Diálogos de orilla a orilla
Ser editor es uno de los trabajos más bellos del mundo, le oí decir hace poco a un amigo. Creo que tiene razón. Quizás porque somos una pandilla de ilusos que se ha creído lo que decía George Steiner en Lenguaje y silencio: «Llegamos a responder con más entusiasmo a la tristeza literaria que al infortunio del vecino». No seré yo quien niegue que la justicia se mide por el entusiasmo frente al infortunio del vecino, pero los editores y los escritores creemos que los buenos libros azuzan ese entusiasmo, que es lo mismo que decir que nos ayudan a mirar y a comprender los infortunios, o por qué no, la felicidad del prójimo. Y no es que crea que la literatura tiene el poder de hacer que el mundo sea mejor, pero aviva el seso y nos despierta, permitiendo que no quede en silencio lo que pide ser contado. Esa es también una forma de hacer justicia. Estas son nuestras propuestas hortelanas, con las que esperamos que los lectores se entusiasmen: El candidato y la furia de Argemino Barro, que nos lleva hasta la campaña entre Trump y Clinton en un viaje al interior de un país enfebrecido que aún huele a comida de Wendy´s y a Ku Klux Klan, y del que como lectores regresamos padeciendo esa misma fiebre. Juan Carlos Chirinos se adentra con dolor en Venezuela, el país que ama y que nos pide que comprendamos desde su dolor para no enterrar su dramático presente entre las ruinas de sus mitos. Y en la colección de Las Hespérides, dos títulos. El tremendo libro de Faruk Šehić, que nos sumerge en la guerra de los Balcanes lanzándonos a Las aguas tranquilas del Una, orfandad del poeta soldado a la que Graciela Rodríguez Alonso, autora de esta casa con sus preciosas Cartas de los hombres, (¡sí! qué bonito es el trabajo de editora), contesta con un poema que es como decirle al poeta herido que se deje llevar a hombros de quien ha visto y olido en la lejanía su herida y está dispuesta a limpiarla con sus lágrimas.
Y Acre, de Lucrecia Zappi, una novela que disecciona la bajeza humana y la violencia del Brasil con el fino escalpelo de quien no está dispuesto a volver la mirada frente a la injusticia.
Sí, es bonito ser editora. Pasad y leed amigos.
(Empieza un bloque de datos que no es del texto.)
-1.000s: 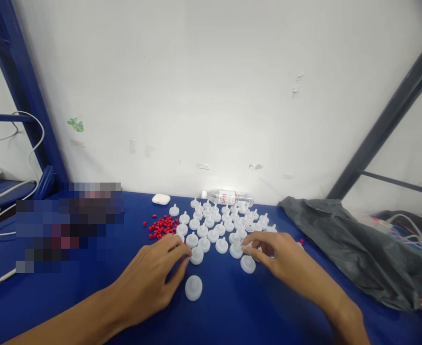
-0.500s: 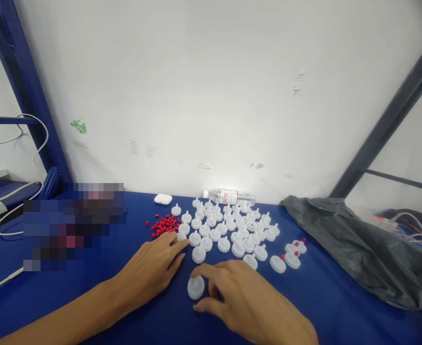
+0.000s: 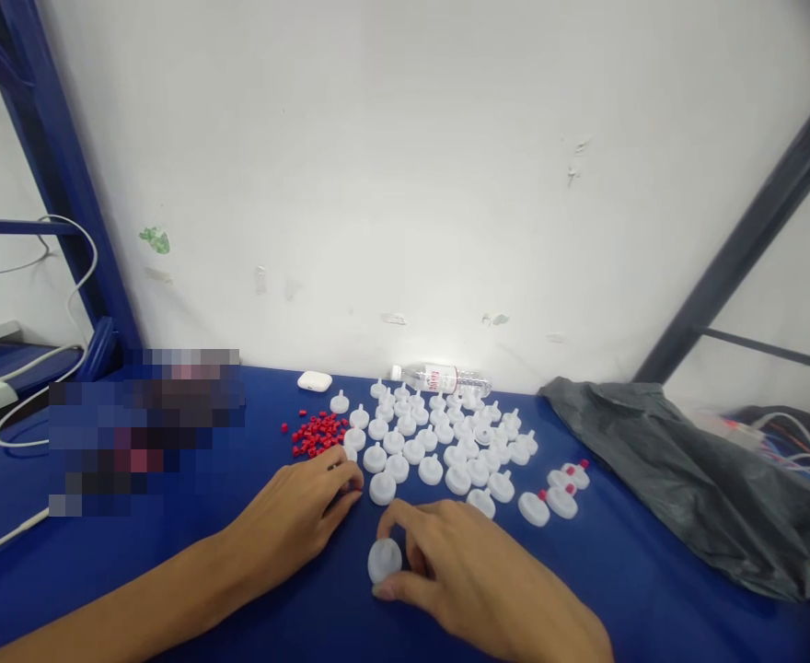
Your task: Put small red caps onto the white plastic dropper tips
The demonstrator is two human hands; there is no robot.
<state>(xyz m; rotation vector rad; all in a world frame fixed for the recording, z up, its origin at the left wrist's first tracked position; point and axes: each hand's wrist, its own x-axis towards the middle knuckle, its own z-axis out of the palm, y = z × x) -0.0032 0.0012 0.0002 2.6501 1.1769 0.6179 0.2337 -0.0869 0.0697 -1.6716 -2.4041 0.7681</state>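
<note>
My right hand [image 3: 439, 562] pinches a white spouted cap [image 3: 384, 561] between thumb and index finger, close above the blue table [image 3: 322, 608]. The cap's round disc faces me, and its spout is mostly hidden behind the finger. My left hand [image 3: 312, 502] rests low beside a pile of small red caps [image 3: 318, 433], its fingers curled and closed. What they hold, if anything, is hidden. Beyond both hands spread several white spouted caps [image 3: 430, 470], standing spout up. To the right, several white caps with red tips [image 3: 533, 507] sit in a small group.
A clear bottle with a red label [image 3: 441, 378] lies along the wall. Left of it sits a white earphone case [image 3: 315, 380]. A dark grey plastic bag [image 3: 681, 479] covers the right side. A white cable [image 3: 15, 536] crosses the left, near a blurred-out patch.
My right hand has closed its thumb and index finger on the white spouted cap and shifted it slightly right. My left index finger has curled in from the standing caps.
</note>
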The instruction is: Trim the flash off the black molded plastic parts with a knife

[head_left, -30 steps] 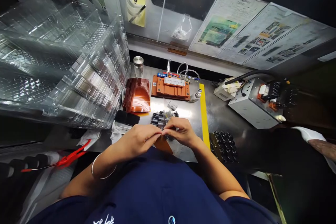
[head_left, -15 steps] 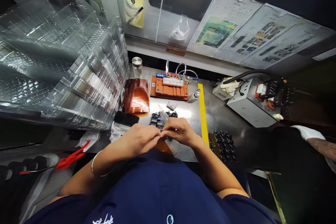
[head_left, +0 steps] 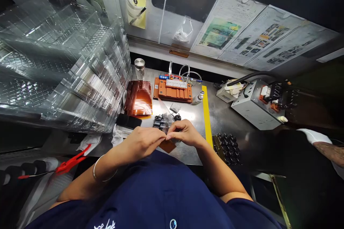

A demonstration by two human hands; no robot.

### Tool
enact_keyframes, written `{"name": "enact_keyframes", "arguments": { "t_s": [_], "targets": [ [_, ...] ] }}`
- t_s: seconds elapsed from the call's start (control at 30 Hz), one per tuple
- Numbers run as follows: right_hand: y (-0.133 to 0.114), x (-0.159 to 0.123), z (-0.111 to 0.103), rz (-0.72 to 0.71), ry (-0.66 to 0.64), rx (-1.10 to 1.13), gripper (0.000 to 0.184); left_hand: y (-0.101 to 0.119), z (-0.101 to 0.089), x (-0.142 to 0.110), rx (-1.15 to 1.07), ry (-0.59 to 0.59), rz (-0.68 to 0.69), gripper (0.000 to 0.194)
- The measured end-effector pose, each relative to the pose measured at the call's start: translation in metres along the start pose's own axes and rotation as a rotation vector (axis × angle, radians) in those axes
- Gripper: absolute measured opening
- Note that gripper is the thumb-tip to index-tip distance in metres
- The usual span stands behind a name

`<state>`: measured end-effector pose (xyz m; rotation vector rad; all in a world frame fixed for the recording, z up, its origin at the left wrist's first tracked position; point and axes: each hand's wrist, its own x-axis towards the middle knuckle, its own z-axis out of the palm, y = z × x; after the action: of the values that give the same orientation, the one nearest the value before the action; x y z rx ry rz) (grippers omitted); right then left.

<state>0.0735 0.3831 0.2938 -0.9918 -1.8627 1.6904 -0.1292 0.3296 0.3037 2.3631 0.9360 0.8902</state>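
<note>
My left hand [head_left: 143, 141] and my right hand [head_left: 185, 133] meet fingertip to fingertip over the metal bench, both closed in a pinch. What they pinch is too small and too covered to make out. A translucent strip [head_left: 167, 112] rises from behind my right fingers. Just below the fingertips shows a piece of amber film [head_left: 168, 146]. Small black parts [head_left: 158, 121] stand behind my hands, partly hidden by them. Farther back lies a small grey packet [head_left: 175, 107].
Stacked clear trays [head_left: 88, 68] tower on the left. At the back are curved amber sheets [head_left: 139, 96], a glass jar [head_left: 139, 69] and an orange fixture [head_left: 172, 94]. Yellow tape [head_left: 206, 114], a black parts block [head_left: 228, 148] and a metal box [head_left: 258, 105] are right. Another person's arm [head_left: 329, 150] shows.
The translucent strip has shifted up and left and shows more of its length. The amber film below the fingertips has moved slightly. My hands stay pinched together, with my right fingers slightly straighter.
</note>
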Motion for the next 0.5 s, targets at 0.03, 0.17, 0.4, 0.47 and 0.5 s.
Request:
{"name": "enact_keyframes", "arguments": {
  "t_s": [0.03,0.17,0.4,0.47,0.5],
  "targets": [
    [0.0003,0.0003,-0.0005,0.010,-0.004,0.003,0.036,0.0002,-0.0004,0.0004,-0.006,-0.012,-0.004,0.020],
    [0.0002,0.0014,-0.0026,0.031,-0.042,-0.013,0.034,-0.0004,-0.0012,0.0022,-0.034,-0.080,-0.031,0.022],
    [-0.0012,0.0023,-0.0054,0.111,-0.123,0.034,0.032,0.0002,-0.0007,0.0033,0.046,-0.111,0.044,0.021],
    [-0.0003,0.0026,-0.0069,0.163,-0.165,0.070,0.035,0.0008,0.0009,0.0029,0.082,-0.111,0.078,0.022],
    [0.0004,0.0027,-0.0076,0.184,-0.184,0.083,0.035,0.0010,0.0021,0.0028,0.099,-0.108,0.092,0.023]
  ]
}}
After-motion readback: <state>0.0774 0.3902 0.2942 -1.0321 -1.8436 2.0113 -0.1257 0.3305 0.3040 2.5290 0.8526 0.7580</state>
Y mientras llega la próxima cosecha, os dejo el poema de Graciela Rodríguez Alonso, con su venia.
Humo en el aire, robado a Faruk Sehic
Tomo un gusano brillante entre mis dedos,
palpita la luz en su interior de agua
un río en miniatura lo recorre, carne y sangre
de lo que fue memoria y del olor del miedo.
Líquenes en las cortezas de las manos
escasez de clorofila en las almas humanas,
el espejismo del bosque turquesa en la distancia,
la mentira del cielo helado herido de estrellas
fuegos, humo en el aire, palabras sumergidas.
Las gruesas gotas de lluvia son lágrimas de una madre.
Vuelo tras los sueños de los cumulonimbos
soy delfín en la tierra y ardilla alada y lombriz voladora;
bebo el polen de las flores empapadas de llanto
sin saber aun lo que está por llegar: el odio agazapado
y el arma letal de la valentía más destructora.
La tierra reventó, la muerte arraigó entre las raíces
las casas eran sarcófagos, el aire miedo absoluto;
estalló el fin del mundo y yo me refugié en el humus,
cavé túneles como un grillo topo, pero las costras
de tantas heridas recubrieron mis ojos, desapareció el crepúsculo
los escarabajos carroñeros devoraron la luna,
la oscuridad tomó el lugar de los rostros.
Ahora fluyen las corrientes lavando las riberas,
llevándose las casas, agitando vientos, soterrando huesos.
Debo abrazar de nuevo el horizonte, escuchar
el murmullo silencioso de los astros, tolerar
el canto de los pájaros para reencontrar las palabras,
sacándolas a flote desde lo más hondo del Una.
Piedras con las que reconstruir lo que se fue para siempre,
columnas para el templo indestructible de la memoria,
el gran libro que nace de la melancolía, para los vivos.
«Lo que no se pone negro sobre blanco no existe».